What was your ‘normal’ day to day life like pre COVID-19?
“When you’re trying to get a new business off the ground there isn’t really a ‘normal’ day or routine. The only thing that was consistant was that there was a lot of to-ing and fro-ing from one meeting to the next. I confess, moving the meetings online was absolutely fine with me.”
What is your day-to day life like now after Lockdown?
“The renovation of the Soke building was completed during the lockdown so now that we’re able to work from work (mental health is an essential service so we’re fully operational), my daily life is very different than it had been for months during which I’d been working from home. That said, I think that like everyone else, we’ve now incorporated Zoom into our standard practice for meetings, and on that side of things I don’t imagine that things will ever return to the way they were.”
How has the Corona crisis impacted you personally and professionally?
“On a personal front: my mother and my brother are abroad and I haven’t seen them for 12 and 10 months, respectively. On the professional front: I’m definitely one of the lucky ones – I have a job and my sector isn’t under threat. The benchmark for good fortune doesn’t need to be very high these days.”
What are you finding challenging right now?
“The weight gain that comes with menopause. Covid had nothing to do with it.”
What has got you through? What have been your coping strategies?
“Humour has generally been a useful tool throughout my life, which has had its fair share of twists and turns. I’m a survivor of revolution, destitution and significant bereavements – but I still haven’t come across that thing that isn’t [darkly] funny.”
Do you feel that Lockdown has changed your outlook and if so how?
“I suspect that, like many others who were lucky enough not to have had everything upended by the pandemic, I used enforced isolation as an opportunity to purge my life of activities and people that weren’t bringing me joy.”
Personally how have you managed your mind and wellbeing throughout Lockdown?
“My inner peace is fuelled by time spent in the company of dogs.
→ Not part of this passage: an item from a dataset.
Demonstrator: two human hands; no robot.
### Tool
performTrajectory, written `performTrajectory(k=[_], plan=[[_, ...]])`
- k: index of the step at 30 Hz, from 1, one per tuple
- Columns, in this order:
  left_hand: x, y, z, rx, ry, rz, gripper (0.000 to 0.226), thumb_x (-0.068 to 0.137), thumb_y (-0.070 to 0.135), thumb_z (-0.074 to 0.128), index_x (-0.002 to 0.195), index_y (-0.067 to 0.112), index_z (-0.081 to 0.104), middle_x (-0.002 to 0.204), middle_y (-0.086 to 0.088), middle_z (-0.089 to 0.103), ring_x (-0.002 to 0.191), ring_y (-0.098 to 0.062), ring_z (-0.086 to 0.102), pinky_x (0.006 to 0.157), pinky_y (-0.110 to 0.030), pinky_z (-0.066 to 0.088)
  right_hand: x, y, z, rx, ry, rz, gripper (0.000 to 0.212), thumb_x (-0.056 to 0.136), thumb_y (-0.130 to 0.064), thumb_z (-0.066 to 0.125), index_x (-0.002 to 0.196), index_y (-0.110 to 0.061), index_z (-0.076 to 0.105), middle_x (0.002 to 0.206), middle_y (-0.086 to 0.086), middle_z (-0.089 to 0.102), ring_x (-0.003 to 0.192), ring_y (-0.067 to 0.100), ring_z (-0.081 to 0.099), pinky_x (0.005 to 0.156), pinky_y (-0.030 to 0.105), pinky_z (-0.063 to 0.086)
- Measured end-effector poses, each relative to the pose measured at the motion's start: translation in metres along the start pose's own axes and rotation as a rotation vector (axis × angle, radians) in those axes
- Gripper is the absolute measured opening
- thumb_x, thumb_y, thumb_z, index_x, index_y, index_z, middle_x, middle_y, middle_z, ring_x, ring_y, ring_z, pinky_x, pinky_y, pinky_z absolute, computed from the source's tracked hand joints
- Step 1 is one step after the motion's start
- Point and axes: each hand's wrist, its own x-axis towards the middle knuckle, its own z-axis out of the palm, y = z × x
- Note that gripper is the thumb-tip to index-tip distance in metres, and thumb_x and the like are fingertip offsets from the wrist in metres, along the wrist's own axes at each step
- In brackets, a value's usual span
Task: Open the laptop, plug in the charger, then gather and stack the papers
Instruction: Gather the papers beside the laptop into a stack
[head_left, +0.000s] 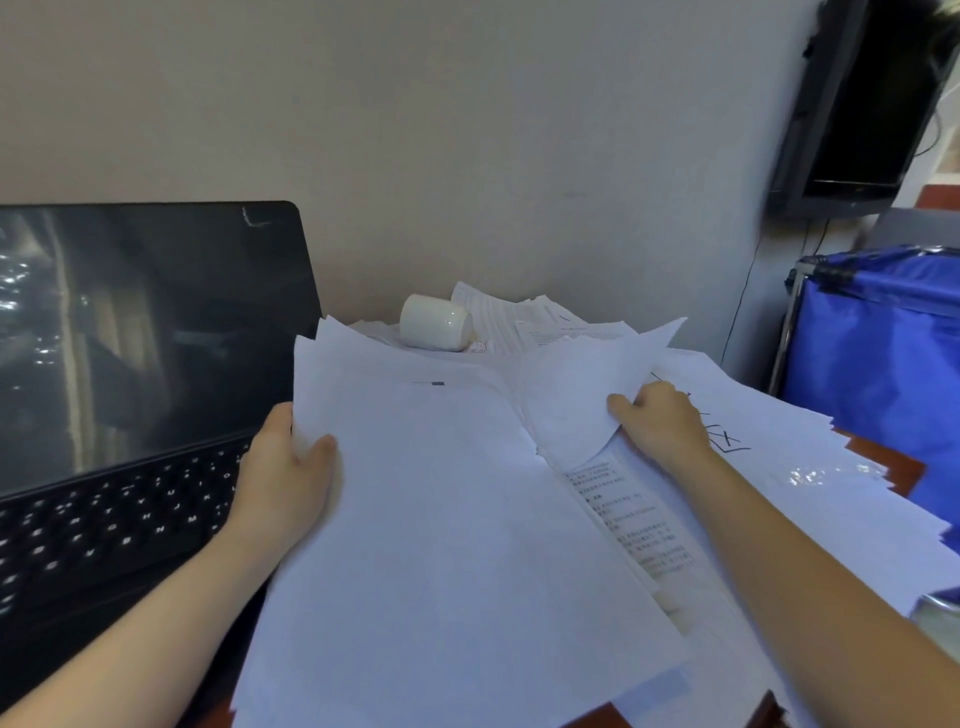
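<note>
A black laptop stands open on the left, its screen dark and its keyboard showing. A loose pile of white papers covers the desk in front of me. My left hand grips the pile's left edge, thumb on top, over the keyboard's right side. My right hand pinches a curled sheet at the middle right. More sheets, one with black pen marks, fan out to the right. No charger is visible.
A white cup lies on its side on papers near the wall. A blue fabric bin stands at the right. A dark monitor hangs on the wall above it. The brown desk edge shows at the right.
</note>
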Motion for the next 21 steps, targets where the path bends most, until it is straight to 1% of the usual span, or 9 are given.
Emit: performTrajectory(k=[2, 4, 6, 8, 10, 12, 14, 19, 21], plan=[[0.000, 0.000, 0.000, 0.004, 0.002, 0.003, 0.014, 0.092, 0.006, 0.051, 0.102, 0.015, 0.047, 0.084, 0.009, 0.052, 0.087, -0.020, 0.051, 0.074, -0.031, 0.037, -0.010, -0.008, 0.001, -0.247, -0.097, -0.058, 0.037, 0.094, -0.037, 0.043, 0.065, -0.014, 0.042, 0.068, 0.002, 0.049, 0.064, 0.021, 0.046, 0.054, 0.027, 0.029], [0.001, 0.000, 0.000, 0.009, 0.005, 0.000, 0.015, 0.092, 0.007, 0.051, 0.103, 0.016, 0.047, 0.084, 0.009, 0.052, 0.088, -0.020, 0.051, 0.076, -0.031, 0.037, -0.018, -0.013, 0.000, -0.406, -0.123, -0.102, 0.038, 0.097, -0.041, 0.035, 0.071, -0.014, 0.043, 0.074, 0.001, 0.050, 0.073, 0.023, 0.048, 0.060, 0.029, 0.032], [0.001, -0.001, 0.000, 0.013, 0.007, 0.000, 0.015, 0.091, 0.006, 0.051, 0.102, 0.015, 0.047, 0.083, 0.012, 0.051, 0.087, -0.020, 0.051, 0.075, -0.031, 0.037, -0.023, -0.017, -0.002, -0.471, -0.103, -0.132, 0.036, 0.099, -0.039, 0.030, 0.079, -0.012, 0.044, 0.083, 0.003, 0.050, 0.078, 0.025, 0.047, 0.066, 0.030, 0.033], [0.000, -0.002, 0.000, 0.023, 0.006, 0.004, 0.014, 0.091, 0.006, 0.051, 0.102, 0.015, 0.047, 0.082, 0.013, 0.051, 0.087, -0.020, 0.051, 0.074, -0.031, 0.037, -0.025, -0.019, -0.004, -0.520, -0.068, -0.135, 0.036, 0.101, -0.036, 0.027, 0.089, -0.012, 0.050, 0.091, 0.007, 0.055, 0.082, 0.026, 0.049, 0.069, 0.030, 0.033], [0.000, -0.002, 0.000, 0.027, 0.005, 0.005, 0.014, 0.092, 0.007, 0.051, 0.102, 0.015, 0.047, 0.083, 0.010, 0.052, 0.087, -0.021, 0.051, 0.075, -0.032, 0.037, -0.024, -0.019, -0.005, -0.585, -0.034, -0.126, 0.042, 0.102, -0.036, 0.023, 0.103, -0.012, 0.057, 0.105, 0.009, 0.061, 0.093, 0.028, 0.055, 0.071, 0.030, 0.033], [0.000, -0.002, 0.000, 0.030, 0.008, 0.006, 0.014, 0.091, 0.007, 0.051, 0.102, 0.014, 0.047, 0.084, 0.009, 0.052, 0.088, -0.021, 0.051, 0.075, -0.032, 0.037, -0.021, -0.017, -0.009, -0.608, 0.009, -0.101, 0.045, 0.103, -0.036, 0.022, 0.112, -0.011, 0.058, 0.114, 0.010, 0.061, 0.104, 0.030, 0.056, 0.073, 0.030, 0.032], [0.000, -0.001, 0.000, 0.031, 0.009, 0.004, 0.013, 0.091, 0.007, 0.052, 0.102, 0.014, 0.047, 0.082, 0.010, 0.051, 0.088, -0.022, 0.051, 0.075, -0.032, 0.037, -0.015, -0.012, -0.014, -0.571, 0.068, -0.050, 0.045, 0.103, -0.034, 0.022, 0.112, -0.010, 0.060, 0.114, 0.011, 0.060, 0.105, 0.032, 0.055, 0.073, 0.031, 0.031], [0.000, -0.002, 0.000, 0.036, 0.009, 0.003, 0.012, 0.091, 0.007, 0.051, 0.100, 0.014, 0.048, 0.080, 0.012, 0.051, 0.085, -0.022, 0.050, 0.073, -0.031, 0.036, -0.004, 0.001, -0.024, -0.454, 0.215, 0.040, 0.044, 0.101, -0.033, 0.030, 0.098, -0.006, 0.064, 0.104, 0.016, 0.064, 0.097, 0.036, 0.058, 0.068, 0.031, 0.031], [-0.001, -0.001, 0.000, 0.039, 0.010, 0.007, 0.012, 0.091, 0.007, 0.052, 0.100, 0.014, 0.048, 0.080, 0.012, 0.051, 0.085, -0.022, 0.051, 0.073, -0.032, 0.036, -0.002, 0.005, -0.025, -0.458, 0.227, 0.056, 0.037, 0.099, -0.030, 0.035, 0.091, -0.008, 0.063, 0.100, 0.015, 0.065, 0.091, 0.034, 0.057, 0.068, 0.030, 0.031]])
This isn’t a flippant comment – I’m genuinely at my most content when I can spend a few idle hours in a park with a dog, I find their natural euphoria to be contagious.”
What are your thoughts on travel right now?
“I’m not travelling and have no plans to travel. The threat of quarantining and the uncertainty around the rules don’t make it very appealing.”
What are your current handbag essentials?
“My glasses. I’m becoming increasingly helpless without them.”
What gets you through Working from Home?
“Ice cubes. I’ve developed a habit for iced coffee & tea.”
What is your work wardrobe like now from what it used to be?
“I now wear a jacket with my jeans.”
What are your current 5 essential items of clothing?
“Jeans. A scarf. And three layers of anything.”
What is your vision for the future of your business?
“I hope that a time will come when everyone takes a proactive interest in their psychological and emotional wellbeing and that when they do, they view The Soke to be a trusted champion for good behavioural health.